(DATA SEGMENT begins)

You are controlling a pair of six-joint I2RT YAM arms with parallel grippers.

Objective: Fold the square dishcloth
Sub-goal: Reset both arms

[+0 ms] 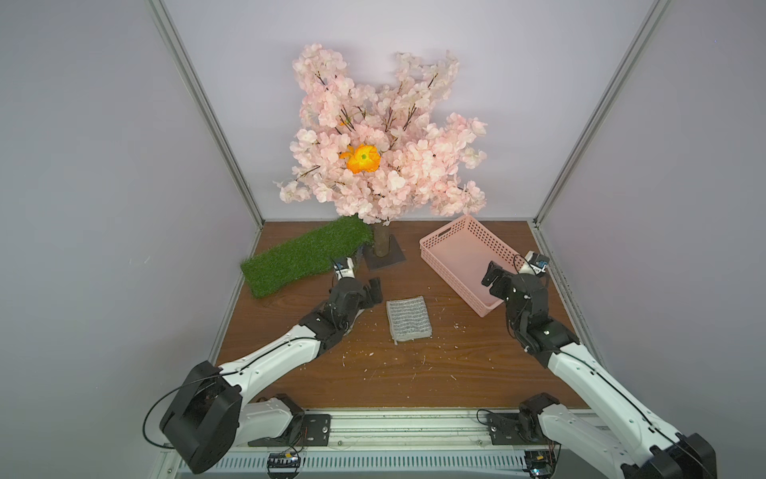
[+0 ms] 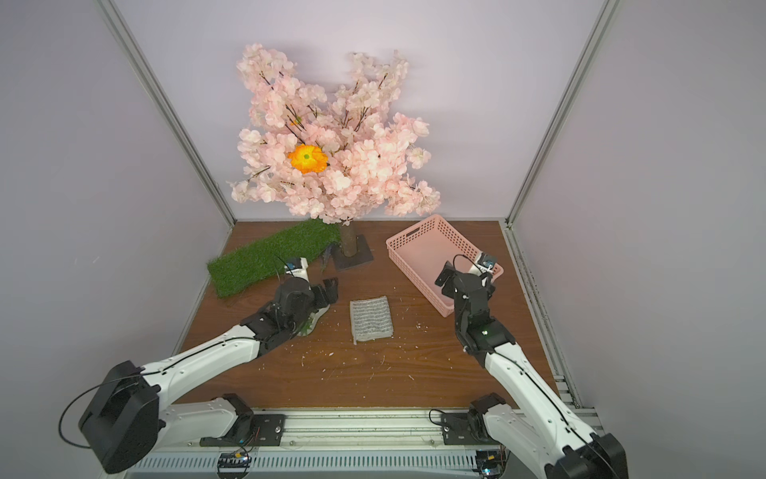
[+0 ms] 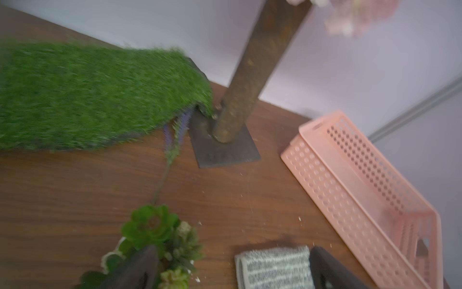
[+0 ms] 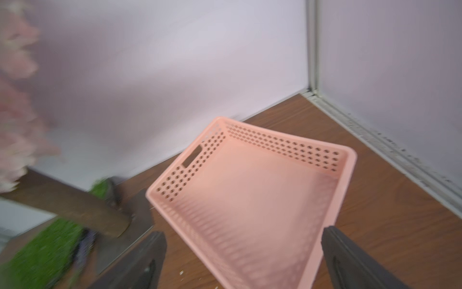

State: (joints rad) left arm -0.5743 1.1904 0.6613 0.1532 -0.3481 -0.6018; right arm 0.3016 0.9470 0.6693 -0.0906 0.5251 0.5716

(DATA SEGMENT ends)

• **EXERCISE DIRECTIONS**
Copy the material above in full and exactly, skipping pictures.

• **ANSWER SECTION**
You are controlling a pair of six-joint I2RT YAM arms with parallel grippers.

Objective: Fold the square dishcloth
Sub-goal: Reset both arms

[+0 ms] 
[+0 ms] 
[+0 ms] 
[+0 ms] 

State: (joints rad) left arm -0.5743 1.1904 0.6613 0.1532 -0.3481 -0.6018; right arm 0.3016 0.9470 0.6693 -0.0906 0.5251 0.5716

No part of the answer remains open.